### Directions for this task
Where does the word "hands" show up in the data? Please find each such line and copy it.
■ ■ ■ ■
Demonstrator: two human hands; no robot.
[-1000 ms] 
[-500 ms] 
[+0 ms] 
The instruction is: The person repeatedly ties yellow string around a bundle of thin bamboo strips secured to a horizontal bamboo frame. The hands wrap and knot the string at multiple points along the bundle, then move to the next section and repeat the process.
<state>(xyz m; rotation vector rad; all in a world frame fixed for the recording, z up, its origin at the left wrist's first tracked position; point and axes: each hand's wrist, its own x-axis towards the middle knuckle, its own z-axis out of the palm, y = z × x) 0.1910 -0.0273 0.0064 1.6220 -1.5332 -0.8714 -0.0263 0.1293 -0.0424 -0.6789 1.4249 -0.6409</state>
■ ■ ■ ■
### Response to the task
Demonstrator: two human hands; no robot.
The instruction is: The person repeatedly ties yellow string around a bundle of thin bamboo strips secured to a horizontal bamboo frame. The hands wrap and knot the string at multiple points along the bundle, then move to the next section and repeat the process.

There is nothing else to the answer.